• **Problem**
Could you restate the whole listing below word for word, minus the pictures?

• **Data under study**
=======

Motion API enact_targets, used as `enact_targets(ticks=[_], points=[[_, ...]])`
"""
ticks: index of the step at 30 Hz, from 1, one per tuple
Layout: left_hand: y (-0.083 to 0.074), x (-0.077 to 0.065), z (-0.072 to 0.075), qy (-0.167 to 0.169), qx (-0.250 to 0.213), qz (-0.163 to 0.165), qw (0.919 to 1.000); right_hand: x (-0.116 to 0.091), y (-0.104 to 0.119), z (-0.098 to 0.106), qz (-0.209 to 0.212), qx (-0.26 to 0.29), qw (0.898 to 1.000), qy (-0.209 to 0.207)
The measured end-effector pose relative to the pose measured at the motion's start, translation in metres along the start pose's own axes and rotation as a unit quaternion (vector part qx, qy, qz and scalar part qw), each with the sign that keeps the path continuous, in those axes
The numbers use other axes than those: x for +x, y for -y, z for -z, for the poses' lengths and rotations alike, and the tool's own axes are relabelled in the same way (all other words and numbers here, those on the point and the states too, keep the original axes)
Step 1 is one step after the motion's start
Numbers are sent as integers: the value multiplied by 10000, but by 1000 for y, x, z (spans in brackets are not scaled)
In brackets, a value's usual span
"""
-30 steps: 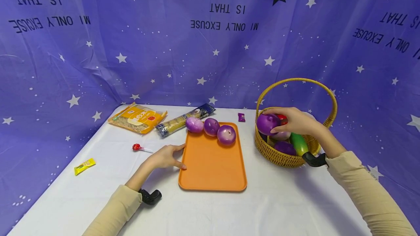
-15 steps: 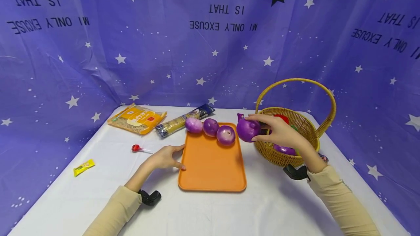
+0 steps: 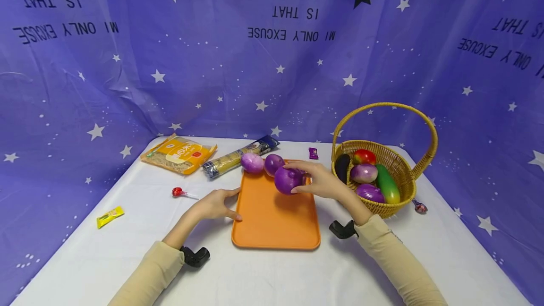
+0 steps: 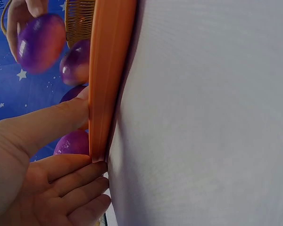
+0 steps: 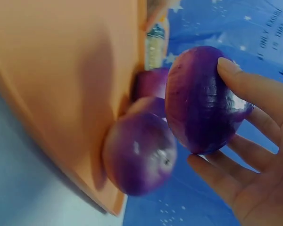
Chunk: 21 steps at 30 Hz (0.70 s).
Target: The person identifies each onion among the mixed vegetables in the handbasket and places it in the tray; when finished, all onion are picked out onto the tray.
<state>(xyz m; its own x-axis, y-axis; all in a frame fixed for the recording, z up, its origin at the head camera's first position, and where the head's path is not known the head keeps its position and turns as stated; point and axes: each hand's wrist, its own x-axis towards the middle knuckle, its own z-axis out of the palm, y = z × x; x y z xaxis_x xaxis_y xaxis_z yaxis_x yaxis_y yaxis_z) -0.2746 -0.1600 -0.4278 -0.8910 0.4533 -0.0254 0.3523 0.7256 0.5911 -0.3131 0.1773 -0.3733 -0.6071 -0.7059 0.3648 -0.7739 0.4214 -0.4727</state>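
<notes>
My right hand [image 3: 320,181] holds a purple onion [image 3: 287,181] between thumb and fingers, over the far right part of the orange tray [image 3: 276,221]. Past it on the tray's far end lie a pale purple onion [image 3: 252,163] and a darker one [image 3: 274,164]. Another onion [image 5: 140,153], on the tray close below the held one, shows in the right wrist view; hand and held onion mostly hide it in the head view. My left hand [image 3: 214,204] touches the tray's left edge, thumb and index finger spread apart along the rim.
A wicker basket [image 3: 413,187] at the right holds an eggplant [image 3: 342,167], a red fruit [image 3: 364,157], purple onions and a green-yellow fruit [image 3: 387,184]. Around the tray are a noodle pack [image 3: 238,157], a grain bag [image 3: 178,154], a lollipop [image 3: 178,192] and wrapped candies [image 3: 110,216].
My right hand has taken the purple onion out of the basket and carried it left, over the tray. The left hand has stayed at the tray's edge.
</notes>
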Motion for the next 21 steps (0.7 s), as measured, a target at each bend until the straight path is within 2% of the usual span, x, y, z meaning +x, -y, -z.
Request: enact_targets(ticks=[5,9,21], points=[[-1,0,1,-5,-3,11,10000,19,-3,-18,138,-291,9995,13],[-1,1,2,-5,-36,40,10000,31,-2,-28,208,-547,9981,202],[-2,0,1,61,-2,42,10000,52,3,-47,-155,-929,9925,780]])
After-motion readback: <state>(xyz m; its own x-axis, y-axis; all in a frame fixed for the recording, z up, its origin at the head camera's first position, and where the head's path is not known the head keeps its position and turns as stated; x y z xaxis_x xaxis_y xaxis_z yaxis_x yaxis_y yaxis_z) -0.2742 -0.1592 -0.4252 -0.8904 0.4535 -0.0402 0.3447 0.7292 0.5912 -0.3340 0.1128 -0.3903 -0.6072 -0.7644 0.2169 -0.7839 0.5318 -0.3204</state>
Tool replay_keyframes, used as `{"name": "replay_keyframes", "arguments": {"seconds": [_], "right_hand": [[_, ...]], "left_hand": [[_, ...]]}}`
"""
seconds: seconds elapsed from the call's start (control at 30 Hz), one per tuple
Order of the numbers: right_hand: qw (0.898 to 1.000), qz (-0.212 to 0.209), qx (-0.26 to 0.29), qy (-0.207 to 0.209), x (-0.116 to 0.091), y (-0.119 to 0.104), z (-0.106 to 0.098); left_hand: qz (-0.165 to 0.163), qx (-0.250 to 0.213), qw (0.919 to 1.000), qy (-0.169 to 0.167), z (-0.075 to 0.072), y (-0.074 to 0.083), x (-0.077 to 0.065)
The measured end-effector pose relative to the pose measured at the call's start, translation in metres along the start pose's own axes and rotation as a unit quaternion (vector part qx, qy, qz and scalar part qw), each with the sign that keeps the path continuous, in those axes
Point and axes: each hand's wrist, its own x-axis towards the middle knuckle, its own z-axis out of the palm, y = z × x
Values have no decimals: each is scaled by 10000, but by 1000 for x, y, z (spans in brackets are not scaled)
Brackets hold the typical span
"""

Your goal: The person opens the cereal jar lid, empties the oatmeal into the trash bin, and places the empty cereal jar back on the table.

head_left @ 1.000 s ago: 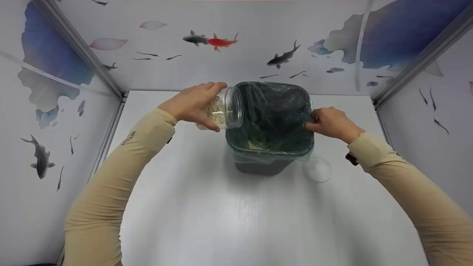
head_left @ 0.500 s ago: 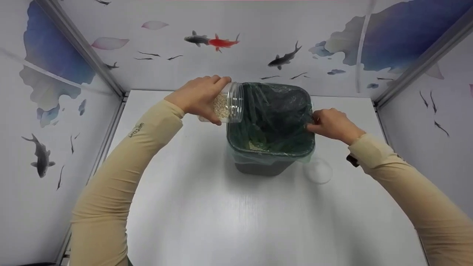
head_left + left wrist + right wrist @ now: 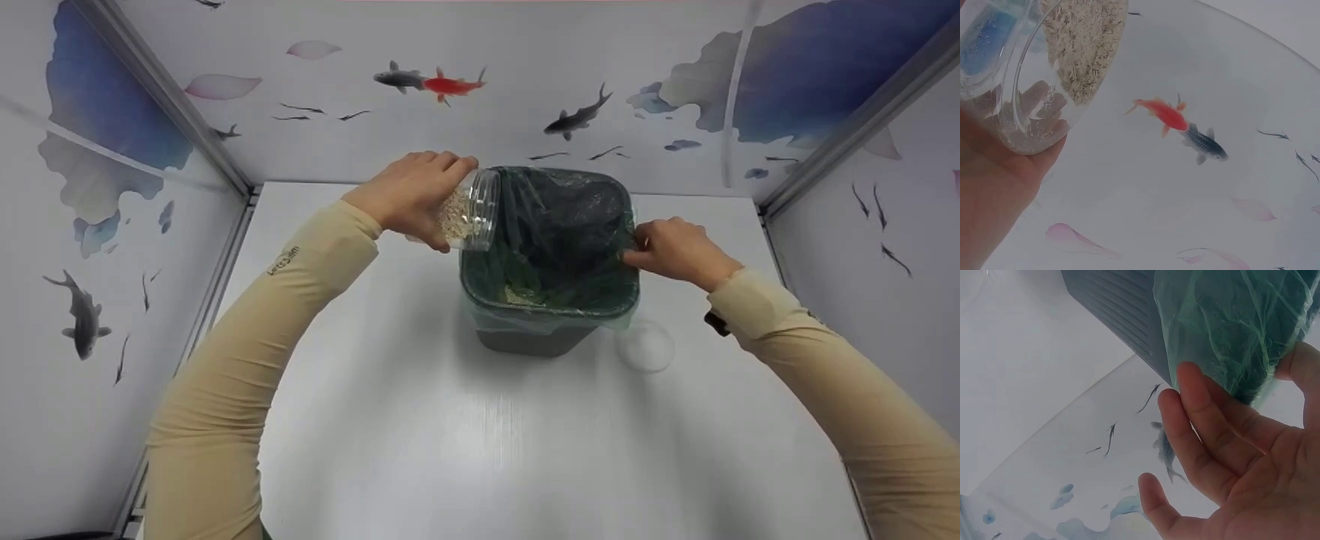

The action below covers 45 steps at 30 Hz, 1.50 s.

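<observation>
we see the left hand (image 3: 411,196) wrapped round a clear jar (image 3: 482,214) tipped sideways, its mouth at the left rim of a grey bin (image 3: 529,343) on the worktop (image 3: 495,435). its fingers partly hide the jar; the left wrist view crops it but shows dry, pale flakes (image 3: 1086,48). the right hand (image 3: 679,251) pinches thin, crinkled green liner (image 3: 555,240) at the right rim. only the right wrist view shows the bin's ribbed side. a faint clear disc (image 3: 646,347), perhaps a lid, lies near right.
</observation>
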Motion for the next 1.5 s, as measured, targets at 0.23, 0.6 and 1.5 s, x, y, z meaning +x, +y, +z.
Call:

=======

• **Exercise output**
Motion API enact_targets, used as `enact_targets(ticks=[_], points=[[_, ...]])`
"""
ticks: index of the step at 30 Hz, from 1, one per tuple
Layout: left_hand: y (-0.083 to 0.074), x (-0.077 to 0.065), z (-0.072 to 0.075), qy (-0.167 to 0.169), qx (-0.250 to 0.213), qz (-0.163 to 0.165), qw (0.919 to 1.000); right_hand: x (-0.116 to 0.091), y (-0.104 to 0.119), z (-0.098 to 0.106), qz (-0.209 to 0.212), qx (-0.26 to 0.29), qw (0.898 to 1.000), qy (-0.209 to 0.207)
The measured end-effector pose relative to the pose measured at the motion's start, translation in metres along the start pose's own axes and rotation as a unit quaternion (vector part qx, qy, qz and scalar part qw), each with the sign that keeps the path continuous, in those axes
The numbers use other axes than those: x for +x, y for -y, z for -z, for the poses' lengths and rotations alike, and the tool's own axes are relabelled in the same way (all other words and numbers here, those on the point and the states too, keep the original axes)
Step 1 is one step after the motion's start
Numbers are sent as integers: the value multiplied by 10000, but by 1000 for y, x, z (spans in brackets are not scaled)
In brackets, a value's usual span
"""
-30 steps: 
-15 steps: 
+0 steps: 
+0 steps: 
+0 steps: 
Chunk: 21 steps at 30 Hz (0.70 s).
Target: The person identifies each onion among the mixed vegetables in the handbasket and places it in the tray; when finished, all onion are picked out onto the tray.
<state>(xyz m; its own x-axis, y-axis; all in a frame fixed for the recording, z up, its origin at the head camera's first position, and where the head's path is not known the head keeps its position and turns as stated; point and axes: each hand's wrist, its own x-axis towards the middle knuckle, its own z-axis out of the palm, y = z × x; x y z xaxis_x xaxis_y xaxis_z yaxis_x yaxis_y yaxis_z) -0.2746 -0.1600 -0.4278 -0.8910 0.4533 -0.0254 0.3523 0.7256 0.5911 -0.3131 0.1773 -0.3733 -0.6071 -0.7059 0.3648 -0.7739 0.4214 -0.4727</state>
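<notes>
My right hand [image 3: 320,181] holds a purple onion [image 3: 287,181] between thumb and fingers, over the far right part of the orange tray [image 3: 276,221]. Past it on the tray's far end lie a pale purple onion [image 3: 252,163] and a darker one [image 3: 274,164]. Another onion [image 5: 140,153], on the tray close below the held one, shows in the right wrist view; hand and held onion mostly hide it in the head view. My left hand [image 3: 214,204] touches the tray's left edge, thumb and index finger spread apart along the rim.
A wicker basket [image 3: 413,187] at the right holds an eggplant [image 3: 342,167], a red fruit [image 3: 364,157], purple onions and a green-yellow fruit [image 3: 387,184]. Around the tray are a noodle pack [image 3: 238,157], a grain bag [image 3: 178,154], a lollipop [image 3: 178,192] and wrapped candies [image 3: 110,216].
My right hand has taken the purple onion out of the basket and carried it left, over the tray. The left hand has stayed at the tray's edge.
</notes>
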Motion for the next 21 steps (0.7 s), as measured, a target at each bend until the straight path is within 2% of the usual span, x, y, z meaning +x, -y, -z.
Request: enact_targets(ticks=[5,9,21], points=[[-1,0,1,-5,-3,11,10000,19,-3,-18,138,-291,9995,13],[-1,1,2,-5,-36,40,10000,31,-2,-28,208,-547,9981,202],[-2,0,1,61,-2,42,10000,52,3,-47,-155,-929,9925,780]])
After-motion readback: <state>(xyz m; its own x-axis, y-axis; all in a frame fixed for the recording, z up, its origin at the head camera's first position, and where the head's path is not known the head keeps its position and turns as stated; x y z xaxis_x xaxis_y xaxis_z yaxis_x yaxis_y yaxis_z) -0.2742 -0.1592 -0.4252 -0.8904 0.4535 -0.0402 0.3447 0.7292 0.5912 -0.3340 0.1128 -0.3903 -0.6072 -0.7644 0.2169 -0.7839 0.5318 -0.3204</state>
Tool replay_keyframes, used as `{"name": "replay_keyframes", "arguments": {"seconds": [_], "right_hand": [[_, ...]], "left_hand": [[_, ...]]}}`
"""
seconds: seconds elapsed from the call's start (control at 30 Hz), one per tuple
Order of the numbers: right_hand: qw (0.898 to 1.000), qz (-0.212 to 0.209), qx (-0.26 to 0.29), qy (-0.207 to 0.209), x (-0.116 to 0.091), y (-0.119 to 0.104), z (-0.106 to 0.098); left_hand: qz (-0.165 to 0.163), qx (-0.250 to 0.213), qw (0.919 to 1.000), qy (-0.169 to 0.167), z (-0.075 to 0.072), y (-0.074 to 0.083), x (-0.077 to 0.065)
The measured end-effector pose relative to the pose measured at the call's start, translation in metres along the start pose's own axes and rotation as a unit quaternion (vector part qx, qy, qz and scalar part qw), each with the sign that keeps the path continuous, in those axes
Point and axes: each hand's wrist, its own x-axis towards the middle knuckle, its own z-axis out of the palm, y = z × x
Values have no decimals: each is scaled by 10000, but by 1000 for x, y, z (spans in brackets are not scaled)
Brackets hold the typical span
"""

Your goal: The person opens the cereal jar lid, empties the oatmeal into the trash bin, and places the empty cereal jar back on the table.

head_left @ 1.000 s ago: 
head_left @ 0.500 s ago: 
head_left + left wrist + right wrist @ now: 

The action below covers 45 steps at 30 Hz, 1.50 s.

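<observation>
we see the left hand (image 3: 411,196) wrapped round a clear jar (image 3: 482,214) tipped sideways, its mouth at the left rim of a grey bin (image 3: 529,343) on the worktop (image 3: 495,435). its fingers partly hide the jar; the left wrist view crops it but shows dry, pale flakes (image 3: 1086,48). the right hand (image 3: 679,251) pinches thin, crinkled green liner (image 3: 555,240) at the right rim. only the right wrist view shows the bin's ribbed side. a faint clear disc (image 3: 646,347), perhaps a lid, lies near right.
</observation>
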Motion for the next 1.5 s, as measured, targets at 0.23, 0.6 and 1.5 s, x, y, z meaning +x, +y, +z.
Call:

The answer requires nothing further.